Re: Back to work (Nameprep) (was: Re: Just send UTF-8 with nameprep (was: RE: [idn] Reality Check))



> >What I'd really like to see us work on is the transcribability problem.
> >This is a problem that all of the proposals have in common - there
> >are still too many similar glyphs with different code points that are not
> >folded by nameprep.  I see this as the biggest remaining problem that
> >must be solved before we can standardize an ACE lookup scheme for IDNs.
> >(even if we standardize an alternate one later that uses UTF-8 or some
> >other encoding)
> 
> Very good point. Do you have any particular kind of similarities
> in mind, or can you give some examples? 

this is well outside of my area of expertise, but several people have cited 
examples that haven't been refuted.  


> Or do you have some kind
> of principles or tests in mind that should be applied? Or any
> particular kind of procedure that we should follow?

one idea (which I don't particularly like) is to assume that all characters
within a single label are from a single langauge, and if the same glyph
maps to different code points (indicating characters from differnet languages)
then you resolve the ambiguity by using the code point that creates the
fewest number of language changes.  I won't even begin to list the problems
with this; I mention it only because I think that this approximates the
behavior that is most natural for human beings.

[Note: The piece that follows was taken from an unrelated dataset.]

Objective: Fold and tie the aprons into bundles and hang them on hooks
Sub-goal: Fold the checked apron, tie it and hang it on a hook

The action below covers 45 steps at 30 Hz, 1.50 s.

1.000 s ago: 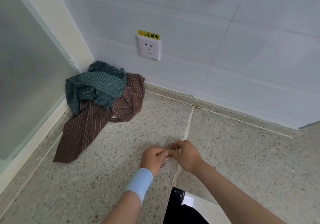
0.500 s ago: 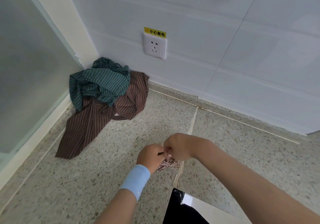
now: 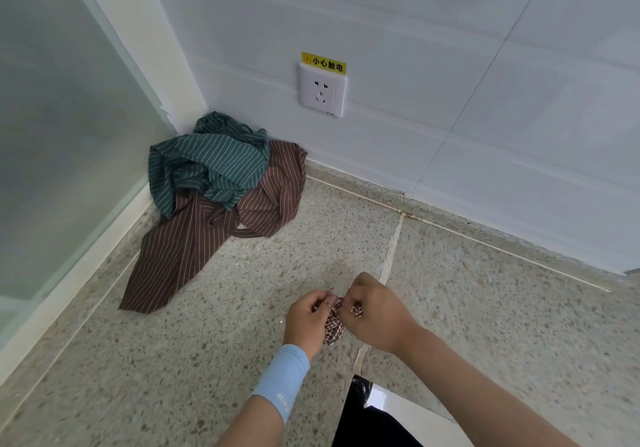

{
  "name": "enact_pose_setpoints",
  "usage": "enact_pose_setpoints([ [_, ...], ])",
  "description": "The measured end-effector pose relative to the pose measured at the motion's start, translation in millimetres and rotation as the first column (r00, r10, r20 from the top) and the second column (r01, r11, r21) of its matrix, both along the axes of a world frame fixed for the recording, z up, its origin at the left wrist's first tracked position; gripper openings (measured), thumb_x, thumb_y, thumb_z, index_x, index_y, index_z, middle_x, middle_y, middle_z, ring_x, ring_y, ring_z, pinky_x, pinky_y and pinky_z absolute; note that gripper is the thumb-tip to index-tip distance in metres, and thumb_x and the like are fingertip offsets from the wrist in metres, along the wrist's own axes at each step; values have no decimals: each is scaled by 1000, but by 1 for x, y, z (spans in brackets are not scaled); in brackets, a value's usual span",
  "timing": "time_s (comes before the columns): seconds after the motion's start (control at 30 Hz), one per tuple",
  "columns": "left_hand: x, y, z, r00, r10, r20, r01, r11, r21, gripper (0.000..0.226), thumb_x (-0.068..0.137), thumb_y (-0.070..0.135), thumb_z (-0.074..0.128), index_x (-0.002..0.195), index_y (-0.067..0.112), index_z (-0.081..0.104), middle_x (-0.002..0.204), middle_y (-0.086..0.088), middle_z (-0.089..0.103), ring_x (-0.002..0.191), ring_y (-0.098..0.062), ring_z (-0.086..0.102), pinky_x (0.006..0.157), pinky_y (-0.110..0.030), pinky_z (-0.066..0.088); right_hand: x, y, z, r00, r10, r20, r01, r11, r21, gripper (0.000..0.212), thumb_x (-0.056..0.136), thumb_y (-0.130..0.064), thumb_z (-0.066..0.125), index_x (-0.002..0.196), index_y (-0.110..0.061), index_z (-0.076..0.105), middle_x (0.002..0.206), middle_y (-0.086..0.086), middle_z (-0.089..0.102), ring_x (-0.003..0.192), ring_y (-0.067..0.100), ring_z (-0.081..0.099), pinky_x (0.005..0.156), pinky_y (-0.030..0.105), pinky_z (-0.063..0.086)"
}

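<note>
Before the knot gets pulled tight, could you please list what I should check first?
1. Left hand pinches a strap: ok.
2. Right hand pinches the other strap end: ok.
3. Checked bundle rolled compact between the hands: ok.
4. Knot closed: cannot tell, fingers hide it.
5. Hook within view: not ok, none shows.
6. Green striped apron and brown striped apron folded: not ok, both crumpled.

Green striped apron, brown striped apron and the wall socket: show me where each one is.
green striped apron (image 3: 214,159), head view, its broad top panel.
brown striped apron (image 3: 173,259), head view, its long lower flap.
wall socket (image 3: 322,90), head view, centre of faceplate.
</note>
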State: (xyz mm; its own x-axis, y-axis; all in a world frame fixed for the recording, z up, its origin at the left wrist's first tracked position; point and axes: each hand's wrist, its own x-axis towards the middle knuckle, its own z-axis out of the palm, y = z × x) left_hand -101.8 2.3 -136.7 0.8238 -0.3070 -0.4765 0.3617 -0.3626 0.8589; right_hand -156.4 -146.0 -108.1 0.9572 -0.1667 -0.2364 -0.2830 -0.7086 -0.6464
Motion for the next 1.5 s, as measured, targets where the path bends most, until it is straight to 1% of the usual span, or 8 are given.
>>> enact_pose_setpoints([
  [0.13, 15, 0, 0, 968, -229, -102, 232, 973, 19, 29, 96, 18, 56, 69, 30, 59, 70, 9, 59, 71, -13, 54, 66, -27, 43, -3, 1, -15, 998, -57, 17, 58, 998, -21, 17, 78, -34, 79, 79, -24, 66, 98, -12, 49, 78, 8, 57, 71, 26, 52],
  [0.43, 8, 5, -2, 794, 11, -608, -102, 988, -115, 10, 87, 17, 65, 89, 8, 68, 88, -6, 62, 43, -11, 32, 40, -17, 14, -11, 6, -25, 958, -13, 288, -15, 996, 93, 26, 77, -3, 65, 94, -20, 73, 103, -6, 59, 93, 5, 60, 81, 15, 50],
  [0.8, -12, 7, -4, 845, 104, -524, -132, 991, -17, 29, 88, 36, 71, 92, 7, 69, 73, 0, 59, 42, -9, 37, 40, -21, 21, -13, -6, -32, 923, 271, 272, -225, 956, -187, 22, 89, -36, 61, 81, -25, 77, 83, -9, 65, 77, 12, 63, 67, 30, 54],
  [1.0, -9, 6, -9, 773, 357, -523, -360, 927, 102, 18, 92, 21, 68, 87, 4, 70, 62, -7, 62, 44, -14, 47, 40, -19, 35, -16, -19, -31, 942, 283, 178, -150, 834, -531, 11, 82, -37, 68, 75, -30, 69, 94, -10, 55, 91, 16, 50, 91, 38, 39],
  [1.13, -15, 7, -12, 822, 307, -479, -353, 936, -6, 22, 97, 24, 61, 89, 5, 68, 56, -6, 55, 42, -10, 44, 38, -17, 33, -17, -15, -29, 991, -80, -109, 67, 991, -114, 9, 95, -26, 56, 93, -23, 65, 95, -5, 57, 82, 15, 58, 68, 25, 39],
  [1.3, -12, 2, -17, 687, 323, -651, -540, 827, -160, 20, 101, 25, 52, 95, 7, 59, 73, -2, 54, 49, -8, 44, 37, -16, 30, -8, 3, -19, 736, -399, -546, 668, 299, 682, 21, 102, -15, 53, 81, -15, 53, 60, -1, 43, 46, 10, 28, 40, 21, 22],
  [1.37, -11, 1, -18, 621, 313, -718, -608, 771, -190, 20, 103, 24, 48, 91, 9, 56, 69, -1, 52, 46, -7, 44, 36, -16, 29, -9, 1, -18, 719, -247, -650, 674, 19, 739, 28, 104, -17, 48, 76, -18, 45, 60, -3, 35, 44, 8, 20, 37, 19, 16],
  [1.5, -7, 0, -17, 507, 303, -807, -732, 646, -217, 29, 105, 25, 42, 86, 8, 56, 55, 1, 49, 36, -4, 42, 30, -15, 29, -12, 0, -23, 715, -89, -693, 678, -153, 719, 26, 105, -19, 38, 79, -19, 40, 64, -3, 29, 48, 9, 20, 40, 20, 21],
])
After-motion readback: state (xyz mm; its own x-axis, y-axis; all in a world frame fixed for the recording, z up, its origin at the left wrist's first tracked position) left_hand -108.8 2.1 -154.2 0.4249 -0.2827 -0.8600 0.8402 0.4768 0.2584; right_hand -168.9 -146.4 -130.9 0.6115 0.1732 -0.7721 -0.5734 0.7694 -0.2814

another idea (which I likely only slightly better) is to have two kinds
of ACE - one (using nameprep) for name-to-whaterver lookups and another 
(not using nameprep) for IDNs returned in PTR records.  That way, 
nameprep can be more agressive about folding together codepoints with
similar glyphs, because it doesn't affect names *returned* from DNS.
(unfortunately, you still have to nameprep names returned in CNAME 
records, NS records, MX records, etc.)

actually, the ability to do lookups without having to force the names
to suffer nameprep munging - in other words, the ability to do 
name comparisons without requiring that the representations be identical -
might be the most compelling reason to eventually deploy a native
IDN query interface to DNS.  

Keith